[Records from a data source]
=== Begin Enclosure ===
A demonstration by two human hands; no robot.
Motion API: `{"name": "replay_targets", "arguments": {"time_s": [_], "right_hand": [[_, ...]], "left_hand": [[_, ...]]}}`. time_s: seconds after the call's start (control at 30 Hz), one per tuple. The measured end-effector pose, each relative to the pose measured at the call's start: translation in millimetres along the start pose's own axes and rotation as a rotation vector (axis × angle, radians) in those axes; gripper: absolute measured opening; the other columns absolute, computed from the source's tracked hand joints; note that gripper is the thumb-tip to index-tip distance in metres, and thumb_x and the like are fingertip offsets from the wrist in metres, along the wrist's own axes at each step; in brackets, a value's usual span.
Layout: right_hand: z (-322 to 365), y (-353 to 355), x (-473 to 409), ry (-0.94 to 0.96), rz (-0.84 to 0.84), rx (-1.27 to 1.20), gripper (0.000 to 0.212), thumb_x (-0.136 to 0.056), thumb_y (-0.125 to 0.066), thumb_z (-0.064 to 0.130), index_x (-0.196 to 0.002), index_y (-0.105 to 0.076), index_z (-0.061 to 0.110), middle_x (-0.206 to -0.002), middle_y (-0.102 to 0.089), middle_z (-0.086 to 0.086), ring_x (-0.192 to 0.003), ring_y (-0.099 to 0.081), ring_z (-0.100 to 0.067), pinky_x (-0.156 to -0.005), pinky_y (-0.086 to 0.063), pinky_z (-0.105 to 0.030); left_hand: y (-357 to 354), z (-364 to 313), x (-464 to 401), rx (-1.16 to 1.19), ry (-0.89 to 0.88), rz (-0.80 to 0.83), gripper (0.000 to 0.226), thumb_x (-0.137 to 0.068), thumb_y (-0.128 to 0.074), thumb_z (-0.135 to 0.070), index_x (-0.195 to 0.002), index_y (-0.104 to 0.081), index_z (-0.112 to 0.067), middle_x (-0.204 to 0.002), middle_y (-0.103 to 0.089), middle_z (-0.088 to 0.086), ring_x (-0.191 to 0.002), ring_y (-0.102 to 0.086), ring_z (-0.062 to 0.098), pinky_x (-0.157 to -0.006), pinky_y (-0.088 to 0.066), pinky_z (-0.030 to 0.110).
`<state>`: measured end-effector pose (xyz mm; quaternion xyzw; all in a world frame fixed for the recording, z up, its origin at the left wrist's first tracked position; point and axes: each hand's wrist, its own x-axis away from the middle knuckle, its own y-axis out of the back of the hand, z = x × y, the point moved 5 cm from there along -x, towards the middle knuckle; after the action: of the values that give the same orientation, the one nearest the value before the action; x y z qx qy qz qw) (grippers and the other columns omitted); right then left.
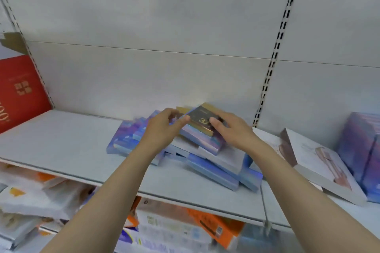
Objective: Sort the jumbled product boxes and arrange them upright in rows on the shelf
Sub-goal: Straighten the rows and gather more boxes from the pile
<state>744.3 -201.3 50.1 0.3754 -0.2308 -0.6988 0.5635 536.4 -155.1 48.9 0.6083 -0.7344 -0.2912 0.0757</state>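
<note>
A jumbled heap of blue and purple product boxes [207, 162] lies flat on the grey shelf [61, 146], near its middle. On top of the heap is a black and gold box [200, 118]. My left hand [162, 127] pinches its left edge with thumb and fingers. My right hand [230, 129] grips its right end, thumb on the top face. The box is tilted, just above the pile. My hands hide some of the boxes beneath them.
A large red box [18, 90] stands at the far left of the shelf. At the right lie flat white boxes [320, 162], with tall purple boxes [364, 150] standing behind them. The lower shelf holds orange and white boxes [213, 226]. Slotted uprights [275, 55] line the back wall.
</note>
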Motion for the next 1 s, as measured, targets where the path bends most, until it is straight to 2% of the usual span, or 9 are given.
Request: {"name": "replay_targets", "arguments": {"time_s": [0.1,0.23,0.3,0.5,0.63,0.77,0.87,0.93,1.0], "right_hand": [[10.3,-16.7,-18.6,0.085,0.066,0.007,0.034,-0.101,-0.050,0.035,-0.132,-0.063,0.026,-0.125,-0.063,0.008,-0.109,-0.059,-0.018,-0.093,-0.045,-0.029],[15.9,-22.8,-36.7,0.118,0.096,-0.081,0.031,-0.101,-0.052,0.034,-0.130,-0.063,0.029,-0.123,-0.059,0.021,-0.103,-0.056,0.004,-0.088,-0.039,-0.005],[5.8,-14.7,-46.3,0.030,-0.006,-0.122,0.033,-0.099,-0.055,0.034,-0.130,-0.062,0.027,-0.129,-0.059,0.015,-0.113,-0.053,0.001,-0.089,-0.032,0.001],[-25.8,-8.6,-41.4,-0.236,-0.126,0.033,0.057,-0.083,-0.072,0.049,-0.133,-0.059,0.025,-0.137,-0.057,0.004,-0.125,-0.050,-0.014,-0.094,-0.033,-0.020],[-34.6,-8.5,-19.0,-0.416,-0.199,0.136,0.090,-0.069,-0.075,0.067,-0.142,-0.048,0.023,-0.144,-0.050,-0.002,-0.132,-0.045,-0.022,-0.107,-0.038,-0.036],[-42.1,-10.0,3.0,-0.652,-0.218,0.168,0.102,-0.067,-0.067,0.077,-0.144,-0.039,0.015,-0.142,-0.053,-0.007,-0.128,-0.050,-0.030,-0.096,-0.042,-0.038],[-37.3,-14.1,6.7,-0.694,-0.252,-0.102,0.101,-0.072,-0.076,0.062,-0.150,-0.031,0.017,-0.145,-0.050,-0.006,-0.126,-0.053,-0.027,-0.100,-0.045,-0.038],[-32.7,-15.1,9.6,-0.719,-0.387,-0.488,0.100,-0.076,-0.084,0.039,-0.153,-0.026,0.012,-0.137,-0.056,-0.009,-0.109,-0.062,-0.022,-0.084,-0.050,-0.032],[-27.4,-17.9,14.8,-0.765,-0.477,-0.796,0.083,-0.079,-0.083,0.020,-0.146,-0.038,0.001,-0.126,-0.062,-0.014,-0.093,-0.067,-0.021,-0.070,-0.053,-0.030]], "left_hand": [[-2.6,9.9,-33.1,-0.052,0.085,0.035,0.057,-0.085,-0.057,-0.061,-0.128,-0.056,-0.023,-0.110,-0.062,-0.006,-0.103,-0.057,0.012,-0.078,-0.044,0.023],[4.4,23.5,-56.6,0.061,0.147,0.066,0.058,-0.079,-0.073,-0.048,-0.126,-0.054,-0.021,-0.098,-0.069,0.002,-0.094,-0.066,0.019,-0.087,-0.053,0.038],[13.8,33.2,-60.3,0.190,0.188,0.075,0.055,-0.078,-0.078,-0.037,-0.124,-0.057,-0.016,-0.093,-0.072,0.005,-0.090,-0.069,0.021,-0.086,-0.055,0.039],[40.7,58.2,-63.8,0.435,0.196,0.026,0.013,-0.084,-0.074,-0.020,-0.096,-0.071,-0.017,-0.078,-0.076,-0.001,-0.069,-0.072,0.010,-0.056,-0.053,0.015],[22.1,55.4,-65.7,0.486,0.227,0.112,0.010,-0.084,-0.075,-0.020,-0.092,-0.070,-0.018,-0.079,-0.076,-0.001,-0.068,-0.072,0.010,-0.061,-0.057,0.022],[8.9,44.8,-68.2,0.508,0.239,0.173,0.013,-0.083,-0.075,-0.018,-0.093,-0.067,-0.014,-0.080,-0.075,0.000,-0.065,-0.071,0.011,-0.059,-0.058,0.026],[7.1,44.0,-65.7,0.498,0.232,0.179,0.027,-0.082,-0.076,-0.020,-0.105,-0.065,-0.010,-0.094,-0.072,0.005,-0.079,-0.071,0.018,-0.072,-0.058,0.035],[5.7,44.7,-58.6,0.518,0.223,0.213,0.034,-0.082,-0.076,-0.020,-0.112,-0.063,-0.010,-0.099,-0.073,0.007,-0.087,-0.071,0.021,-0.078,-0.057,0.037],[5.6,46.2,-50.6,0.538,0.191,0.239,0.035,-0.082,-0.076,-0.019,-0.112,-0.062,-0.011,-0.096,-0.074,0.007,-0.085,-0.072,0.019,-0.078,-0.057,0.035]]}}
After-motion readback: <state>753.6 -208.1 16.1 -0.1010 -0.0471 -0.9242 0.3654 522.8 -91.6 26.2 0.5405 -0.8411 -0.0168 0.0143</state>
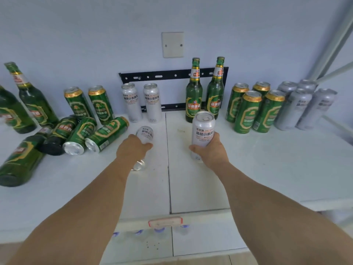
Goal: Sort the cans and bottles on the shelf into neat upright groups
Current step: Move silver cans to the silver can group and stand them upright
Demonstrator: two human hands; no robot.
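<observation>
**Both hands on white cans**

Gripping an upright white can (pixel 203 131) low on its body, the right hand (pixel 212 150) has fingers and thumb curled round it, right of the seam in the white shelf (pixel 267 169). Left hand (pixel 133 148) is curled round a second white can (pixel 144 136) — this one tilted, its base toward the camera and its top toward the wall.

At the wall behind them stand two more white cans (pixel 141 101). Right of these, two green bottles (pixel 204 88) stand upright, then a tight cluster of four green cans (pixel 254 108), then grey cans (pixel 303 104) at the far right.

Left of the hands the shelf is a jumble — two green cans (pixel 89 103) upright, two more green cans lying (pixel 95 136) on their sides, a lying bottle (pixel 57 136) beside them, another lying bottle (pixel 19 161) nearer the front edge, and upright bottles (pixel 24 100) at the far left.
</observation>
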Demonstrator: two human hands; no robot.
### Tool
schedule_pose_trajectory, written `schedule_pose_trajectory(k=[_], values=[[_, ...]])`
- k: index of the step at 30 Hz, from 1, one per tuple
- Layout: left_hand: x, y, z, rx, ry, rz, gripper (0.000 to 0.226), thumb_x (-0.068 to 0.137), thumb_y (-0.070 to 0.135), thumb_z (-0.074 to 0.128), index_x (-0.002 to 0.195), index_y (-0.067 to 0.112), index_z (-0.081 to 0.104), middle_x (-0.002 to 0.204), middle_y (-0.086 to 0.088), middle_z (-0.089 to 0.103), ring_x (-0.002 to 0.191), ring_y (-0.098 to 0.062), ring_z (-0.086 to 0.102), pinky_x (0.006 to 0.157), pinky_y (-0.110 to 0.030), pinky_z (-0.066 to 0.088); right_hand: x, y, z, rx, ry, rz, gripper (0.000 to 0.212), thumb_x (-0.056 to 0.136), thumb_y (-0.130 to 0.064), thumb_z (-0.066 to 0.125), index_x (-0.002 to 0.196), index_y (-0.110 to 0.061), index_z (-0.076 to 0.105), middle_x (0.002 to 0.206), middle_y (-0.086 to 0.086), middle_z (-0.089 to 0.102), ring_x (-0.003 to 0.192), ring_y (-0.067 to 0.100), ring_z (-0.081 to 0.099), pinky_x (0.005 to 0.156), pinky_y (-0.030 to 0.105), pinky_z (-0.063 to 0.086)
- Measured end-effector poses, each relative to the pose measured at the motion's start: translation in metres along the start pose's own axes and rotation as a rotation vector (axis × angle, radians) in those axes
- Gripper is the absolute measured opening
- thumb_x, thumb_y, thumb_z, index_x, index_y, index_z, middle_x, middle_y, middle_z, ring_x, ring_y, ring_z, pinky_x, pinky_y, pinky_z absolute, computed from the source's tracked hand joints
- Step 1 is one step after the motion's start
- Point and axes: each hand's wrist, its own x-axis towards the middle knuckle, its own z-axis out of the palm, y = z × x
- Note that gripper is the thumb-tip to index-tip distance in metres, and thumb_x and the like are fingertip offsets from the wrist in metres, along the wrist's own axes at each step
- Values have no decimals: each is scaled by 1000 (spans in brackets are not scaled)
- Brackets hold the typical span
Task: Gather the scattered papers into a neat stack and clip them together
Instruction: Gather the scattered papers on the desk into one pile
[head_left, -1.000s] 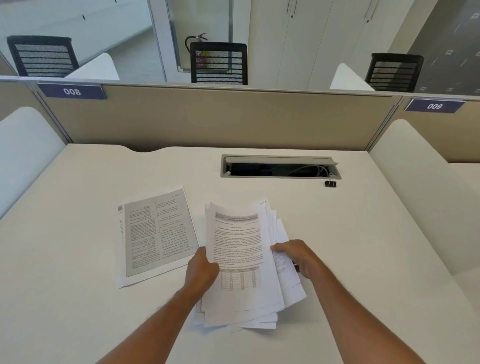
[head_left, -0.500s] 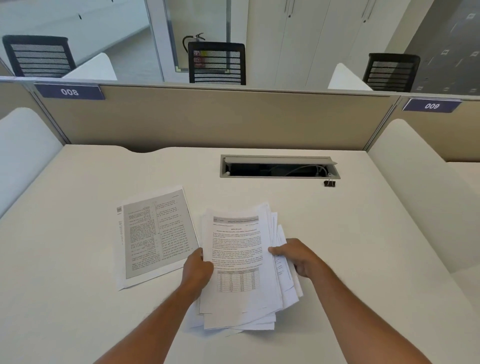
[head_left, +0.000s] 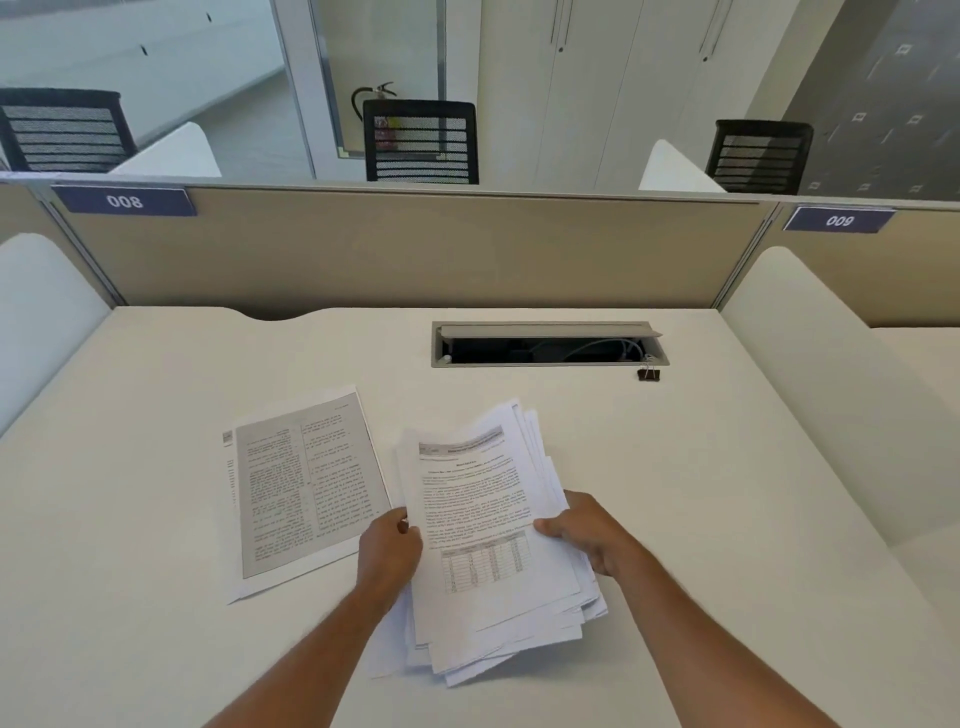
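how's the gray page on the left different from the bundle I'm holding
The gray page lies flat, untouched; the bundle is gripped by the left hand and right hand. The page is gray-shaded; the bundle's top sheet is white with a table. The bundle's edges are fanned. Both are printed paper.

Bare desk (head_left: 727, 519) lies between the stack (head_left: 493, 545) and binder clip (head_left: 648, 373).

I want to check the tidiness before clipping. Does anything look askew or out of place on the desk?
Yes. The pile gripped by the left hand and right hand is fanned, its edges uneven. One printed sheet lies apart, left of it. The binder clip sits unused by the cable hatch.
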Motion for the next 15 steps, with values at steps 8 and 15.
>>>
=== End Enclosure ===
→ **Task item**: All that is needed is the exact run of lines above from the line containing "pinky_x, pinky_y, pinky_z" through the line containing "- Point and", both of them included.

→ **Task output**:
- thumb_x, thumb_y, thumb_z, index_x, index_y, index_z, middle_x, middle_y, middle_z, ring_x, ring_y, ring_z, pinky_x, pinky_y, pinky_z absolute, computed from the source's tracked hand joints
- Step 1 is one step after the motion's start
- Point and axes: each hand's wrist, its own x-axis towards the middle knuckle, its own z-axis out of the palm, y = z × x

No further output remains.